Fuerza Bruta à New York
Posté le 26 novembre 2008 dans Art & Culture, Découvertes, Tout et Rien | Wikio Vote | Déjà 1 Réaction »





Expérience vraiment intéressante !
Vous êtes à Union Square au cœur de Manhattan, vous arrivez devant un immense théâtre, mais on vous fait entrer par une petite porte sur le côté…
On vous tend votre billet accompagné d’un petit message d’avertissement: “Attention ! Vous allez être debout pendant 70 minutes. Notre équipe vous demandera de vous déplacer pendant le spectacle et vous devrez réagir rapidement. Vous risquez de recevoir de l’eau, des confettis… etc.”.
Vous descendez des escaliers dans la pénombre et vous entrez avec 200 autres personnes dans un grand cube noir rempli de fumée. Impossible de voir les murs, impossible de savoir où vous êtes vraiment. La musique dans le pur style “boîte de nuit” résonne à fond dans les oreilles. Les repères sont bousculés…
Vous êtes donc debout, dans la fumée, sans savoir où regarder ni qui regarder… et le spectacle va commencer.
Une équipe de techniciens nous pousse et sépare le public en deux. Au milieu arrive un gigantesque tapis roulant sur lequel un homme court. Il se fait tirer dessus. Il se relève, court encore…
Un combat pour la vie dans une société qui va trop vite et dans laquelle on ne peut pas se permettre le moindre assoupissement. Mais peut-être pas, chacun y voit le message qu’il veut y voir.

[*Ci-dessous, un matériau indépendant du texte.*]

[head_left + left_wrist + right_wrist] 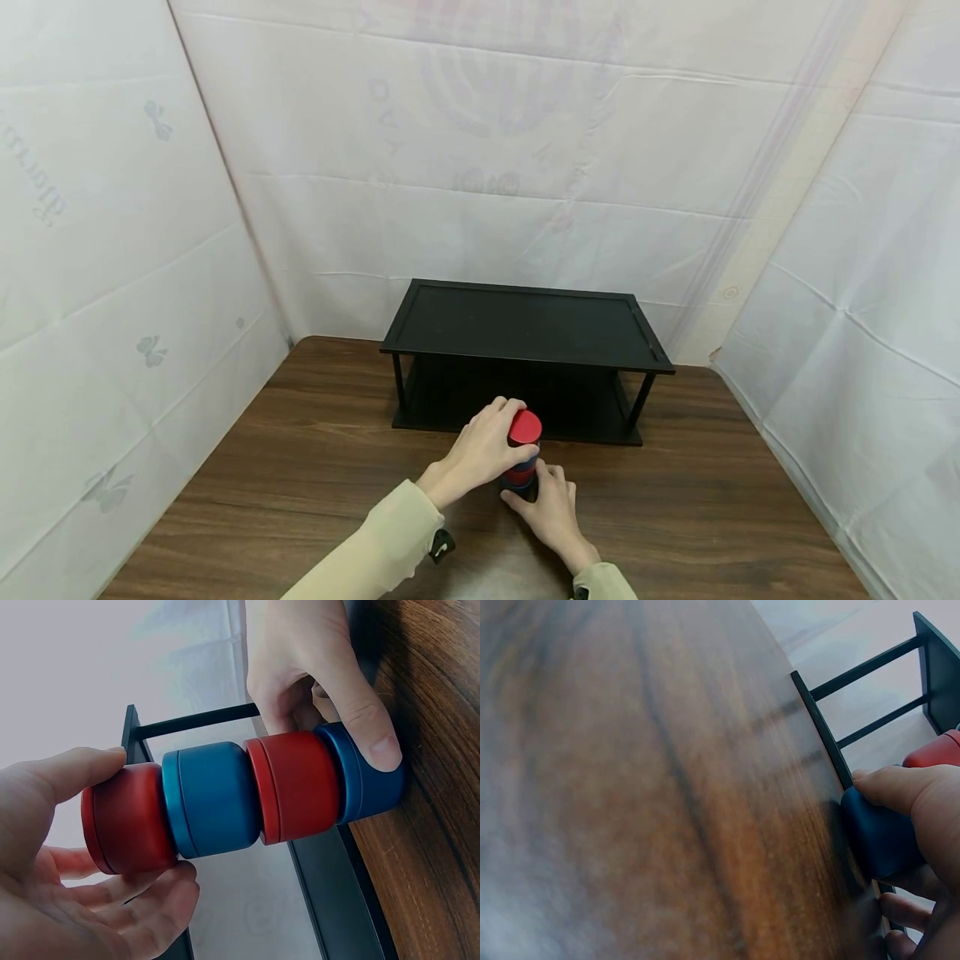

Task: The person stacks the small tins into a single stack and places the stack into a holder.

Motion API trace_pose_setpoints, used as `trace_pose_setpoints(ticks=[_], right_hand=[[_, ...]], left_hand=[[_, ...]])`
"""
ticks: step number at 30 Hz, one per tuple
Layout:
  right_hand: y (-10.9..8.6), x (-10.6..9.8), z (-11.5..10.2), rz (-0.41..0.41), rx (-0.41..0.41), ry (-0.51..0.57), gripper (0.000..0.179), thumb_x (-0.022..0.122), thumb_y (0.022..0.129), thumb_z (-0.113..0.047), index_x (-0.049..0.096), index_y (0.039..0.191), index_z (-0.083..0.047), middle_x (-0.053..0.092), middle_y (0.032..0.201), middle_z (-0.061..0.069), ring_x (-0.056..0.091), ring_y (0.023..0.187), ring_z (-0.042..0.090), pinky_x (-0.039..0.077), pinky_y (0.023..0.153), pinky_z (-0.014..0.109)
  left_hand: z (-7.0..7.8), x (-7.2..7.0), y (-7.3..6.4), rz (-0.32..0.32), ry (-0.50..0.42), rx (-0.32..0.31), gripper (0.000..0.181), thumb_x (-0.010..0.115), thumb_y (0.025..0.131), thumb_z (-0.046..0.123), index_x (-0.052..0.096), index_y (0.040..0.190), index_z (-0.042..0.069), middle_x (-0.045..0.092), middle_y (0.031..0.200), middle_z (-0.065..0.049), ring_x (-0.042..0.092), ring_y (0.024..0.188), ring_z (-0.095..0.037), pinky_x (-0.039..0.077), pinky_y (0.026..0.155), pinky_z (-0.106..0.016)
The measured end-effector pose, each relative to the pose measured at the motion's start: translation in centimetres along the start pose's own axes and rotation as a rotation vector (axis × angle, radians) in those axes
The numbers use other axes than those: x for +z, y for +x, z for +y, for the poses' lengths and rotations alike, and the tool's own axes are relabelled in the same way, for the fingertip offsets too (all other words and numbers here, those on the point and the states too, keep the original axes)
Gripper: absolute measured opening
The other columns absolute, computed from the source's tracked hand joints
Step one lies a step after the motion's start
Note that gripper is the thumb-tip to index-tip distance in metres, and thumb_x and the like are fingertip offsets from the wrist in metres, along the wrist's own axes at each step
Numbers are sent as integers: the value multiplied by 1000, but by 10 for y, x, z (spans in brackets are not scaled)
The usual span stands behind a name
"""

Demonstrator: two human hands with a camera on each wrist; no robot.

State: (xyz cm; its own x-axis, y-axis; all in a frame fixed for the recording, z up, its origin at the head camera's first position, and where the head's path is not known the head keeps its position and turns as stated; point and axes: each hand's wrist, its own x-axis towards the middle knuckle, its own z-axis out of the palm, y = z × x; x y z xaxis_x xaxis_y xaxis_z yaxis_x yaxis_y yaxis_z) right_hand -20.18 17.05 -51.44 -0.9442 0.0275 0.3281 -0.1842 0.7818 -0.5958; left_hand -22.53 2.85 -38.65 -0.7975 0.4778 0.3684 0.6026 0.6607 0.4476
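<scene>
Red and blue round lidded tins stand in one column on the wooden table. My left hand (480, 450) grips the top red tin (131, 817) between thumb and fingers. Under it come a blue tin (214, 799) and a second red tin (296, 787), each touching its neighbour. At the base, my right hand (551, 510) holds the bottom blue tin (367, 791), its thumb on the side. The right wrist view shows that same blue tin (881, 836) close to the tabletop, mostly behind the right hand.
Just behind the column stands a black two-level rack (525, 325) with thin posts and a flat top. The brown wooden table (300, 467) spreads to both sides. White printed sheets (480, 167) hang at the back, left and right.
</scene>
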Motion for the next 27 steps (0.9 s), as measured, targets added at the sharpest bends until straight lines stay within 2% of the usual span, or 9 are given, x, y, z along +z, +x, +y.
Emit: trace_pose_setpoints(ticks=[7, 17, 27], right_hand=[[0, -1, 0, -38, 29, 23, 50, 70, 73, -44, 53, 111, -17, 60, 98, -4, 42, 103, 18, 25, 78, 37], [2, -1, -1, -2, 8, 11, 51, 72, 71, -43, 54, 110, -15, 62, 98, 0, 44, 100, 19, 26, 77, 39], [-2, 1, 1, -16, -9, 18, 52, 70, 72, -44, 53, 111, -14, 62, 98, -1, 44, 98, 17, 25, 75, 37]], left_hand=[[-1, 0, 1, -7, -13, 1, 54, 66, 78, 37, 48, 122, 11, 55, 101, -3, 53, 81, -12, 48, 67, -23], [-4, 2, 2, -20, -21, -2, 56, 66, 78, 39, 47, 124, 12, 55, 103, -2, 53, 83, -11, 48, 67, -23], [-4, 4, 0, -35, -44, 12, 56, 66, 78, 35, 46, 125, 11, 55, 100, -1, 53, 81, -10, 47, 67, -20]])
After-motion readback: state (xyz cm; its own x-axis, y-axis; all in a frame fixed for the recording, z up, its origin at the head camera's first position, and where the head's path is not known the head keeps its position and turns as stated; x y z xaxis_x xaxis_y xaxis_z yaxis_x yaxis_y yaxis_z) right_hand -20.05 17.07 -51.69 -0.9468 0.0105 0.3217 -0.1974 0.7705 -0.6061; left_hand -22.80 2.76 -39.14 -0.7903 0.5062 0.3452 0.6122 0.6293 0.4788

Les machines-décors se succèdent, entrent et sortent de partout. Pas de dialogue, que la musique et des cris, de joie. Les artistes se mélangent au public, se mettent à danser…
La salle replonge dans le noir. On lève la tête, et on voit un gigantesque bassin transparent descendre du plafond. Des femmes presque nues nagent au-dessus de nos têtes. Le bassin est là, à porté de main. Alors on touche. Les femmes du bassins jouent à nous regarder, à nous toucher à travers le bassin. On fait de même. Un nouveau mode de communication est né entre l’artiste et sont public. Jeu innocent ? Jeu érotique ? Les repères sont encore bousculés. Le 4ème mur n’existe plus.
À la fin, la salle est une immense boîte de nuit où le public danse et saute en se prenant des jets d’eau sur la figure. On se marre, sans vraiment comprendre ni comment ni pourquoi on s’est laissé entraîner là-dedans.